In the contorted composition of Ceri Richards’ Lion Hunt paintings, the major theme of his later work – the violent beauty of the natural world – was brought into sharp focus.
A Welsh artist whose reputation has for years been unfairly overlooked in favour of contemporaries Francis Bacon and Graham Sutherland, Richards was nonetheless one of Britain’s most talented 20th century artists. His eclectic range of work, which drew upon his early days as a Surrealist, the abstract experimentation of the pre and post-war period, and his lifelong love of poetry and music, defied straightforward classification by critics, undoubtedly to the detriment of his status in the art world.
Throughout the latter half of his career, Richards returned frequently to the idea of new ‘versions’ of paintings, improvising on and reinventing the compositions of former masters (a process he had inherited from his idol Picasso). In the Lion Hunt series of canvases, Richards looked back to Delacroix’s famed La Chasse aux lions, itself a reinterpretation of a painting by Rubens. Self-consciously adapting an image that was itself a ‘version’ (and of which Delacroix had made numerous variations), Richards was reinvigorating a longstanding tradition in European painting that traced its roots to the Renaissance and beyond.
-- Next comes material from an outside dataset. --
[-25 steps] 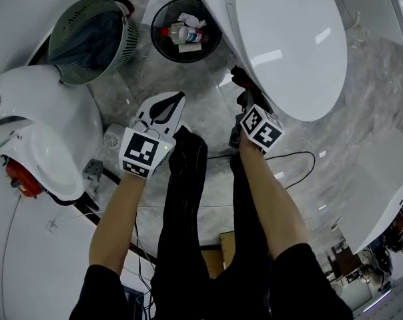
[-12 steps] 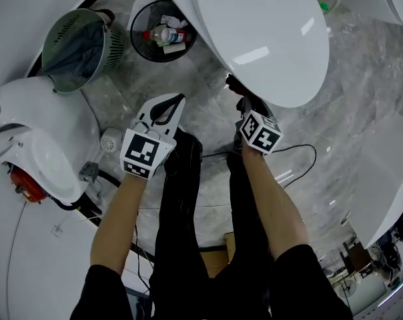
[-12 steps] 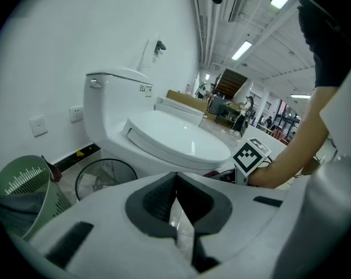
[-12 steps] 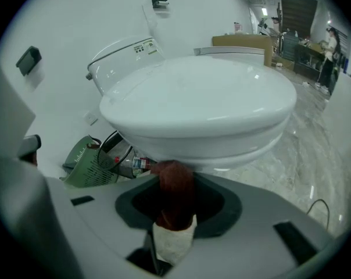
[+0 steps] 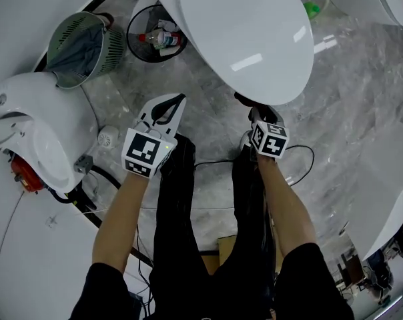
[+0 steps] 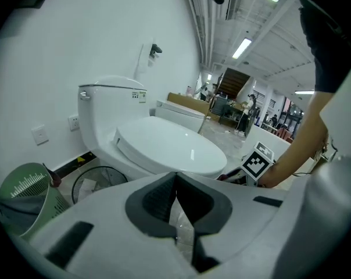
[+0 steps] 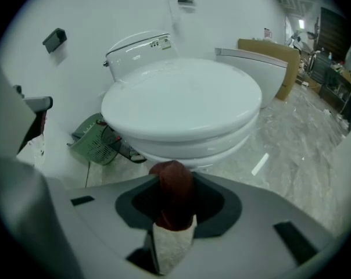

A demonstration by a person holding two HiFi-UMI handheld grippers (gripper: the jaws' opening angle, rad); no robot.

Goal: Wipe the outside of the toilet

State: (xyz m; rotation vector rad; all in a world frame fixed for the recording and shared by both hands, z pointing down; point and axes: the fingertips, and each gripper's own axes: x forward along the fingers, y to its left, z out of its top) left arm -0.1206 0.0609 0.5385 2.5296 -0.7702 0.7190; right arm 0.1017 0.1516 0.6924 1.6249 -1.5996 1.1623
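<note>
The white toilet (image 5: 241, 32) fills the top of the head view with its lid down. It also shows in the left gripper view (image 6: 164, 147) and, close ahead, in the right gripper view (image 7: 181, 97). My right gripper (image 5: 258, 109) is at the front of the bowl, just under the rim, shut on a dark red cloth (image 7: 172, 190). The cloth (image 5: 245, 99) pokes out past the jaws toward the bowl. My left gripper (image 5: 176, 102) hangs over the floor left of the bowl, jaws closed together with nothing between them (image 6: 175, 176).
A green basket (image 5: 78, 42) and a black wire bin (image 5: 155, 35) with a bottle in it stand left of the toilet. Another white fixture (image 5: 35, 125) sits at the far left. A black cable (image 5: 301, 159) lies on the marble floor by my legs.
My right gripper has slid with the cloth along the underside of the bowl's rim toward its front tip. The left gripper has stayed where it was.
</note>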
Ceri Richards' 'Lion Hunt', based on an original painting by Eugène Delacroix
In Richards’ new version, first begun in 1962, the busy brutality of Delacroix’s original is further confused as the forms of writhing lions and horseback hunters are blurred and blended together. To the left, a lion rears its twisted head towards a plunging sword, the crumpled body of a hunter held beneath its claws; to the right, a second lion savages a fellow hunter’s mount, its gnarled head and shoulders near indiscernible from intertwined prey.
As the critic Mel Gooding wrote in his monograph on the artist, Richards’ masterful reinvention of the original material put the emphasis on the cyclical nature of the hunt, in which man and beast become emblematic of life and death: For all its potential as a subject for virtuosic variations, it was, of course, ‘the ferocity of the subject’ that had captured his imagination: the ‘Lion Hunt’ paintings are essentially workings of the perennial Richards theme of the perpetual dynamism and violence of the natural world.
(above) lower detail from 'Lion Hunt', showing a second horse wrestled to the ground by an indistinct lion; (below) original exhibition labels from Fischer Fine Art Ltd.
In its twisting tumult of a composition, all motion made more giddy by the vivid tones of vermillion blood and sapphire-blue cloth, Richards’ Lion Hunt represents the artist at the peak of innovation, befitting his nickname amongst contemporaries as the true ‘painter’s painter’.